License to Read, But Not to Use

I’ve been sharply reminded that I don’t own the ebooks I buy from Amazon. I knew this all along, and have always planned to “jailbreak” the books I don’t want to take a chance of losing because Amazon decides to do something that will dispossess me of them. That involves finding and downloading some plugins for Calibre. I’ve put off doing that because it’s just one more complication to deal with. But I was warned a few days ago that I was reaching the limit of material that the publisher would allow me to copy from a book. Of course, it can’t prevent me from typing any of that material. What it prevents is copy and paste, which is a huge boon when you’re gathering research material.

Today I reached the limit. I was on page 147 of the 199 page book. So the rest is going to be a slow pain in the ass. It’s better than copying directly from a book with the problems of reading small type, and sometimes weighing the pages down so the book stays open. Still. I paid for the damned thing. Do publishers believe that they’re preventing plagiarism because readers are too lazy to type the material? I’ve copied a good bit from the book in order to have it easily at hand instead of having to keep going back and finding the highlighted pages. I doubt that I’ll even use more than 10% or so as direct quotes. Some of it I’ll paraphrase or just refer to.

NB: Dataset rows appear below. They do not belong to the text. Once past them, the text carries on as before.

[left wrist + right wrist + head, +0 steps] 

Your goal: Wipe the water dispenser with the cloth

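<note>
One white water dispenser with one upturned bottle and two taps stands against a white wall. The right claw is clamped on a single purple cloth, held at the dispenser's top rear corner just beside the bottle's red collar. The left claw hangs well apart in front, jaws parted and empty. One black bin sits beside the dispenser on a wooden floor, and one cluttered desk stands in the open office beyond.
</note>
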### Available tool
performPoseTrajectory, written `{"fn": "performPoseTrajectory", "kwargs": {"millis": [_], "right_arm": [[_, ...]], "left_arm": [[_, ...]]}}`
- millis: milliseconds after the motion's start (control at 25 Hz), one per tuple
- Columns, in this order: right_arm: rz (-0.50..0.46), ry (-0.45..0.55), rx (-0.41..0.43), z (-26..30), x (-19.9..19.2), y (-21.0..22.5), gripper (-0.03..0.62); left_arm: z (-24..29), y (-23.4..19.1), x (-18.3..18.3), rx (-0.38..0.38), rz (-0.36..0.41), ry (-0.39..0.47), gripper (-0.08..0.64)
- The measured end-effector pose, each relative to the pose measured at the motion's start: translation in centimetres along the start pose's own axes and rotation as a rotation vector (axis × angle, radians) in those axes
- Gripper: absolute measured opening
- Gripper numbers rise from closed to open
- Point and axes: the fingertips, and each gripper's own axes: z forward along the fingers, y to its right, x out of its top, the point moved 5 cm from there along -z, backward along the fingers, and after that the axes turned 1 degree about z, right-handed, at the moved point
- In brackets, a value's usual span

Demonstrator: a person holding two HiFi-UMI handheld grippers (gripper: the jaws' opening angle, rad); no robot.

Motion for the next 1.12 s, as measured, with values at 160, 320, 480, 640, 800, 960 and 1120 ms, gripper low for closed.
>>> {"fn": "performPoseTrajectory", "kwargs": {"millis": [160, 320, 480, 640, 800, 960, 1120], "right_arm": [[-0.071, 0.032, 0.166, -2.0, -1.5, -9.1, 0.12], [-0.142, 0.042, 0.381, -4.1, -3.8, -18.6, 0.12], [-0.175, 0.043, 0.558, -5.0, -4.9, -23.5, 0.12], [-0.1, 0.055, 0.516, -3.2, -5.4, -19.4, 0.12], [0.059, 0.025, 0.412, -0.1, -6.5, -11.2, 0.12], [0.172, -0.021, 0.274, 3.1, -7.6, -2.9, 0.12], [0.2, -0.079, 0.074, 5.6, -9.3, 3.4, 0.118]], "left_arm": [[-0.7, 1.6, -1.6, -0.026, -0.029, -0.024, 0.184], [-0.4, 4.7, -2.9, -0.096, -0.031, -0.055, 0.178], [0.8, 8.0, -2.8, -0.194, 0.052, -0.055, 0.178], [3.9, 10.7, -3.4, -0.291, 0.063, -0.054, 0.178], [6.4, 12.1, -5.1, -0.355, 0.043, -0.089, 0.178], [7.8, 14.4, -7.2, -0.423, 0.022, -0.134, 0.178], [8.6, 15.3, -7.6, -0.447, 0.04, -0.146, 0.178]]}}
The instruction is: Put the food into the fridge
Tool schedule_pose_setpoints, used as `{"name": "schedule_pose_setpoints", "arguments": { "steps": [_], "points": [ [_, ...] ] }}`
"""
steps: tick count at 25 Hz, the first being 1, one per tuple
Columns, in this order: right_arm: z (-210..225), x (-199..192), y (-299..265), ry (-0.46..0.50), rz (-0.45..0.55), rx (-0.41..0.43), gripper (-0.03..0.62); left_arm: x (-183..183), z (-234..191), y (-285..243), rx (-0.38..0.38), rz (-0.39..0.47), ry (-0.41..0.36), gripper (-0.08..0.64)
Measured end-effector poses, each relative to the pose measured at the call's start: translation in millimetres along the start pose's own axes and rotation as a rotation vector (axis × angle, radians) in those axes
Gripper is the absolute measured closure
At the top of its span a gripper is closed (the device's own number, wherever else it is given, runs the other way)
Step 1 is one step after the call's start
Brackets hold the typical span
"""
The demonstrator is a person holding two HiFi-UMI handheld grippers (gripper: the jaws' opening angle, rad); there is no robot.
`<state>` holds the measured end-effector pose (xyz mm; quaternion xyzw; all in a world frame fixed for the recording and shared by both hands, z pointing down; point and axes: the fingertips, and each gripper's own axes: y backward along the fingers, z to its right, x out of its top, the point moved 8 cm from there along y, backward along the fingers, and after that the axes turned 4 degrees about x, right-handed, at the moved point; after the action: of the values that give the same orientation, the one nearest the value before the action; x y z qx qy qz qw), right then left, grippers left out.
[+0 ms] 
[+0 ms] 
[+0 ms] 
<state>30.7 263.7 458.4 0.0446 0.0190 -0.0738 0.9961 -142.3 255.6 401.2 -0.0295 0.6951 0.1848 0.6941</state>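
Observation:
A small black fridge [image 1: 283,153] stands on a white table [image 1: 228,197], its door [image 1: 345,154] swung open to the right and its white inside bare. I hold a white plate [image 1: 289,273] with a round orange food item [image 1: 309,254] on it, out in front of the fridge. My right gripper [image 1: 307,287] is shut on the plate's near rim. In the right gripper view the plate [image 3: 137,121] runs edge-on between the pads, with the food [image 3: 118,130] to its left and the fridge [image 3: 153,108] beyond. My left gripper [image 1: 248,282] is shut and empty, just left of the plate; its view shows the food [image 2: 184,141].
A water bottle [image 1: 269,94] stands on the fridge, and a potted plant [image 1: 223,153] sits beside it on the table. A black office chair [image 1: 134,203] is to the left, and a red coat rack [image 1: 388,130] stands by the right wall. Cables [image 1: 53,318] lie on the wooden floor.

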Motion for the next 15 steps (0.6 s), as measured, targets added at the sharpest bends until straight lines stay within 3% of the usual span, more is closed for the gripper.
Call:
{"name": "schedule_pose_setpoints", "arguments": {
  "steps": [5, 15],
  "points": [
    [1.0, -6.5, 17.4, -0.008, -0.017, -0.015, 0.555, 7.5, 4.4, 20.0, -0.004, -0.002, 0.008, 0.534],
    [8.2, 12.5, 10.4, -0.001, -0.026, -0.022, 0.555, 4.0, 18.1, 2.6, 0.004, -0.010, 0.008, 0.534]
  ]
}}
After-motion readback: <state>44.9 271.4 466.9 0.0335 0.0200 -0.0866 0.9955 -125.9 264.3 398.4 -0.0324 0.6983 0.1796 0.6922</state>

So thanks, Atlas and Company. I’m now highly motivated to do that bad thing, that illegal thing — learn how to remove the DRM from your book so that I can transfer it to another app and do my research without spending long hours typing out the material I need to reference.

At least I was warned. Some publishers use a different way of protecting themselves from plagiarism, disallowing any copying at all. So far, this has only happened with PDFs. Copying and pasting to a text file results in nothing but garbage, scrambled letters and numbers.

In some ways, digital books make research easier. In some ways, they actually get in the way of anyone doing legitimate research.


2 thoughts on “License to Read, But Not to Use

  1. Catana, a few months ago, I came across a very detailed set of instructions by some dude on the web on how to remove the DRM from Kindle. I’m not sure whether I noted the site in my notebook or not (on a scale of 1-10 it was 9.9 terrifying to me). Can’t check today as I’m running for a bus – but that might not be what you’re meaning here. (Remember, I’m a 100% digital klutz 🙂

    1. It might be the same information I have. I downloaded a set of instructions some time back but I took one look and said “Later. Much later.”

      The publisher’s copying restriction might not have anything to do with DRM, but if they’re going to go to that much trouble, then the book is undoubtedly locked in by DRM. Overall, Kindle books are the easiest to use if you need to highlight or take notes. Copying is a bit of a hassle because each bit you copy has a couple of lines of page, title, date, etc., that I have to erase. But if it’s going to put obstacles in the way of using it for research, then that removes much of my incentive to buy books in that format.

      Another twist I just discovered is that the list of copied sections doesn’t even go as far as the page where I was cut off. If I hadn’t copied everything past that page to a file, it would all be gone.

      It’s too bad the timing is off. Only two days to NaNo and that’s going to slow down book work as it is. Figuring out the DRM removal will have to wait until December.